On June 23, 2011, the U.S. Supreme Court handed down an opinion in Pliva, Inc. v. Mensing, which arguably has far reaching consequences for drug safety.  In that case, the Court considered the issue of “whether federal drug regulations applicable to generic drug manufacturers directly conflict with, and thus pre-empt, these state law claims.”  Justice Clarence Thomas for the plurality wrote an opinion holding that the state law claims are pre-empted by federal drug regulations.

The holding of the case came as a surprise to many who thought that the Supreme Court would uphold the rulings of the 5th and 8th Circuit Courts.  Both of those courts rejected the manufacturers’ argument that federal law pre-empted any state tort claims and held that the plaintiffs’ claims were not pre-empted.

Justice Sonya Sotomayor wrote a dissenting opinion in which Justices Ginsburg, Breyer, and Kagan also took part.  In her opinion, she noted that "...the majority's pre-emption analysis strips generic-drug consumers of compensation when they are injured by inadequate warnings."  She also sharply criticized the plurality opinion for its contorted reading of pre-emption, arguing that Pliva “effectively rewrites our decision in Wyeth v.
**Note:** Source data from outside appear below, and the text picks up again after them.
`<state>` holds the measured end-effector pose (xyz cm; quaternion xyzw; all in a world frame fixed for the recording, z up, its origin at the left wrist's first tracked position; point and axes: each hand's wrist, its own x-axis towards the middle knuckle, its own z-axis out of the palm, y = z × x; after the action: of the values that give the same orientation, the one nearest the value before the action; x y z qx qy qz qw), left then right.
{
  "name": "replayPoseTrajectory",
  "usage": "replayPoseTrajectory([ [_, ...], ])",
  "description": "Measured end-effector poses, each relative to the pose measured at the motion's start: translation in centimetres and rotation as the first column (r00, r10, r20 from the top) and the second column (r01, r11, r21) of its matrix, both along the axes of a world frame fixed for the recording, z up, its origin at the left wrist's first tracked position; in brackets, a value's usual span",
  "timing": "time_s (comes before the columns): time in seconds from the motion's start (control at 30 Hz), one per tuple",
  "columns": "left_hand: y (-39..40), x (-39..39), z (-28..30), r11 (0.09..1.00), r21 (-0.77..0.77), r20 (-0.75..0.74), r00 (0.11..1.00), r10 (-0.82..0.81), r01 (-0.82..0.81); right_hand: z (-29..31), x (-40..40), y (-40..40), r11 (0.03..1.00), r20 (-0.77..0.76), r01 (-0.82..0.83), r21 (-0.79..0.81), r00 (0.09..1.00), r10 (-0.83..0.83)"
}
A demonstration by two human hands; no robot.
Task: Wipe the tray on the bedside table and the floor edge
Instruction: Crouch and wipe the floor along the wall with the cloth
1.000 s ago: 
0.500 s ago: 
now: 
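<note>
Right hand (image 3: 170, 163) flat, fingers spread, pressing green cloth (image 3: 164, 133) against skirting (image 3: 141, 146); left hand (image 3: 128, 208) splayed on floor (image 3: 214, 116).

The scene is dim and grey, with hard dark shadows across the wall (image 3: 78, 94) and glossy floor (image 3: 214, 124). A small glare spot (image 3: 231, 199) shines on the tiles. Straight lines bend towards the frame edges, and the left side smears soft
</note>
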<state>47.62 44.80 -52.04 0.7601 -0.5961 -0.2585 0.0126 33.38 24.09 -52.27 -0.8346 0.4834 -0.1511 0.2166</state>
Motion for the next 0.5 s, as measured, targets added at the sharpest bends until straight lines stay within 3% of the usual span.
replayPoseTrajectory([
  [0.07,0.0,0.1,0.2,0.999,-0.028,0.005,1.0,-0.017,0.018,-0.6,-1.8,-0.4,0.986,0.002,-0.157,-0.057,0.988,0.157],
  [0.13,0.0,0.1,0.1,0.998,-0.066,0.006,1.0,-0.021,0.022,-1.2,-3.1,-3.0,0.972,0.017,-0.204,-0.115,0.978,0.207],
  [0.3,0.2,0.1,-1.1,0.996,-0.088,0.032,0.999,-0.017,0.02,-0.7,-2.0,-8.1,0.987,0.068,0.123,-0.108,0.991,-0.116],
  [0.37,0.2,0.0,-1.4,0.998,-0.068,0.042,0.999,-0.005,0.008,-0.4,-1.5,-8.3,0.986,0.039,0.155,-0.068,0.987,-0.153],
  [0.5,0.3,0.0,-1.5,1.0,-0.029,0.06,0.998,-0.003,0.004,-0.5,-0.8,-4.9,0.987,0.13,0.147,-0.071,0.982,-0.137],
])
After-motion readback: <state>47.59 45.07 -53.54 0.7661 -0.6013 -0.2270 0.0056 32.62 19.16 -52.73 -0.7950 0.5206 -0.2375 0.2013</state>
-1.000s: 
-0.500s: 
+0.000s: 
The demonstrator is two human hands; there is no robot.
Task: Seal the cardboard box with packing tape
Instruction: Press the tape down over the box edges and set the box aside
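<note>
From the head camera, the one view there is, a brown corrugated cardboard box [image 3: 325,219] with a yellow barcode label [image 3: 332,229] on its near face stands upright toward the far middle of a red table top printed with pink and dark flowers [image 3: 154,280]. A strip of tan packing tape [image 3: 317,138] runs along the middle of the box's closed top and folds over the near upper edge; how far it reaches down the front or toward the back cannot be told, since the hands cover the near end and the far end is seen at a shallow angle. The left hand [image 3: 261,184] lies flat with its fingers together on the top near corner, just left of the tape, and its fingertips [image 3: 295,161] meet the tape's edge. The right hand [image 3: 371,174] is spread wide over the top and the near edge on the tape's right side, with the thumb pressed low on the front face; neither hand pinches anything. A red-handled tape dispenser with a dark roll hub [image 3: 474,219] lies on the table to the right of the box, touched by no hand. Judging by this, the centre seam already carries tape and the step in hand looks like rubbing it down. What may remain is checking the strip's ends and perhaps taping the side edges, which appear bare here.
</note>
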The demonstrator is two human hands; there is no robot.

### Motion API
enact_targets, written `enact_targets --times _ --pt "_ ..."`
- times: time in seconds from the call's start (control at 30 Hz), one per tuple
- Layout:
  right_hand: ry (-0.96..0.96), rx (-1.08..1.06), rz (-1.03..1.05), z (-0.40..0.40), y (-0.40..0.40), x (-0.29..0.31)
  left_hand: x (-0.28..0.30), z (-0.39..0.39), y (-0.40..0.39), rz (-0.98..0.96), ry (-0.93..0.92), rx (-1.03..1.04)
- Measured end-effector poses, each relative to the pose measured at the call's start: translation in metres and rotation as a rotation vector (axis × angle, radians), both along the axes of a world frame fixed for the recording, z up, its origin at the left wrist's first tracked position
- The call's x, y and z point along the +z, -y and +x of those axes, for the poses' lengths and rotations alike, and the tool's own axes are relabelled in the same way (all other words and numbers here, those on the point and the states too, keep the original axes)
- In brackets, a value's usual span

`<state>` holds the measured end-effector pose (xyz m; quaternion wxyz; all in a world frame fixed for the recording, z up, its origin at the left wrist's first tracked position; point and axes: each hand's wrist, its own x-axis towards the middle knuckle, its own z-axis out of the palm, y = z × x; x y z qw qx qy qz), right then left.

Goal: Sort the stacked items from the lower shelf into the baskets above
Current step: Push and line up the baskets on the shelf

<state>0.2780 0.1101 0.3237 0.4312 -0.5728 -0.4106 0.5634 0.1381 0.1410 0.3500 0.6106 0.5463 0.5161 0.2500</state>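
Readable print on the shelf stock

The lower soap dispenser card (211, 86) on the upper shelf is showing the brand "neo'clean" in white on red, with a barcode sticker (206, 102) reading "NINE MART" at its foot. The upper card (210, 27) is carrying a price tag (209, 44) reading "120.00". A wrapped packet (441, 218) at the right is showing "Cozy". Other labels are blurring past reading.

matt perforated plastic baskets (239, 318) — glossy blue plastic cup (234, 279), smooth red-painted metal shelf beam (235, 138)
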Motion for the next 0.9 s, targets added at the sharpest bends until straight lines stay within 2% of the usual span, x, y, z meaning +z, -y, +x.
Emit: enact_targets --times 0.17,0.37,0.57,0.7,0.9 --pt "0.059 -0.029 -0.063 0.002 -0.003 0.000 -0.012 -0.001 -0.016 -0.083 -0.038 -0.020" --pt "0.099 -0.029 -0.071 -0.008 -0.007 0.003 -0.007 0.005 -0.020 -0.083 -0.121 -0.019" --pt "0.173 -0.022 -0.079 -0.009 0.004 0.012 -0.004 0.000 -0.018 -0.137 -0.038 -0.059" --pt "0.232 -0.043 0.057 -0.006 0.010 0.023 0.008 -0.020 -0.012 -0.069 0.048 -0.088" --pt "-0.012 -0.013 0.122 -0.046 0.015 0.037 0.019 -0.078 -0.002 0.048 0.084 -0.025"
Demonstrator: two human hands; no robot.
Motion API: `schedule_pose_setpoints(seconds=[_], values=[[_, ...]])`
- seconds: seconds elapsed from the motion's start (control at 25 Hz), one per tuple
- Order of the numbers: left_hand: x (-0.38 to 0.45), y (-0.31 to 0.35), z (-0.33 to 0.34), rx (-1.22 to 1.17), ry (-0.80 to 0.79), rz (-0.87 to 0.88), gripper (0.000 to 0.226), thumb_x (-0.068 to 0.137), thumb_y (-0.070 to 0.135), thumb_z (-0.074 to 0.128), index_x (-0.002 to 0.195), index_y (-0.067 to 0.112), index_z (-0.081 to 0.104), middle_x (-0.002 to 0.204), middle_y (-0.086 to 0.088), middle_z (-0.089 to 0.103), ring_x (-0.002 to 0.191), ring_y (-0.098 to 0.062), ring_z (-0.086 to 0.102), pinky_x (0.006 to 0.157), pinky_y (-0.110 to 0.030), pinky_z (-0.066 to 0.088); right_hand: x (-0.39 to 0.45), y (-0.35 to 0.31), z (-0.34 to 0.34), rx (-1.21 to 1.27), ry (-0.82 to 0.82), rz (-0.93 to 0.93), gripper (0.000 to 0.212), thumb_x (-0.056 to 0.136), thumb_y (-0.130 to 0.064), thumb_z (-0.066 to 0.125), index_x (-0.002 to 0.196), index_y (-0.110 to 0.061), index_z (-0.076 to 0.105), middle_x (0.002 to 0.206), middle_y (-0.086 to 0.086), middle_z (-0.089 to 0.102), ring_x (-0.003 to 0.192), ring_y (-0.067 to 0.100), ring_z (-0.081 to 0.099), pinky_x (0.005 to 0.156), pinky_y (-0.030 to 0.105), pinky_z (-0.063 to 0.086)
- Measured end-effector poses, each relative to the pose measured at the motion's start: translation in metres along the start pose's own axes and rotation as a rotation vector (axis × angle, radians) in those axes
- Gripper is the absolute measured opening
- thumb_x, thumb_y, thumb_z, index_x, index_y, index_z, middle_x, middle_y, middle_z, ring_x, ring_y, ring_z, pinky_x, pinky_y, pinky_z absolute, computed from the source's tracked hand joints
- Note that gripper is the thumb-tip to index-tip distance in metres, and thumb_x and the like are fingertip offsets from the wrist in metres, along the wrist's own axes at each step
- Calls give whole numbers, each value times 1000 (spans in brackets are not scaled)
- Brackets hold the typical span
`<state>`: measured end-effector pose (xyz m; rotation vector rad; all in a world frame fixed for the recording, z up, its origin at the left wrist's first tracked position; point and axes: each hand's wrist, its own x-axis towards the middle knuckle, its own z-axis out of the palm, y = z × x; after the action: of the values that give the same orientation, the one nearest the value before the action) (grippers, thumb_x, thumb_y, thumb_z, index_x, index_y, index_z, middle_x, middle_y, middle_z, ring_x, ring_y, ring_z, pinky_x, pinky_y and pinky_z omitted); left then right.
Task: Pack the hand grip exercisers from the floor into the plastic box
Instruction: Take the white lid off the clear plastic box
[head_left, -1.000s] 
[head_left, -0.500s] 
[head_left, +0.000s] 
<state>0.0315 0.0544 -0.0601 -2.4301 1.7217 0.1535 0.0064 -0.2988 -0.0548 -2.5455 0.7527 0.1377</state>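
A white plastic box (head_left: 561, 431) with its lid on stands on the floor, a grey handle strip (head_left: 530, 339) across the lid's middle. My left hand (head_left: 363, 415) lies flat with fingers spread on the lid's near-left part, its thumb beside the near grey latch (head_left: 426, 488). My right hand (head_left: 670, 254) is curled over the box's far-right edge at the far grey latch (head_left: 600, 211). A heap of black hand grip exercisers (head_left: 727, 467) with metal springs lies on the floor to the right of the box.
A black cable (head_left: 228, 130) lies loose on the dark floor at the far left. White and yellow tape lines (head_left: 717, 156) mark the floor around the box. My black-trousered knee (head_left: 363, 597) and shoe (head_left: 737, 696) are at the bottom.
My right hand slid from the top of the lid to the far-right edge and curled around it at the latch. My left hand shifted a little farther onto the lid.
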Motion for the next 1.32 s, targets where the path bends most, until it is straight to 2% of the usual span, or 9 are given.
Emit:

Levine.”

Because Justice Thomas’ decision was a plurality opinion, there was no clear majority of the Court that adopted Justice Thomas' reasoning.  Anyone who is interested in consumer issues, drug safety issues, or in how the Court works should read Justice Sotomayor’s blistering dissenting opinion.  As they say, “you don't really want to see how the sausage is made.”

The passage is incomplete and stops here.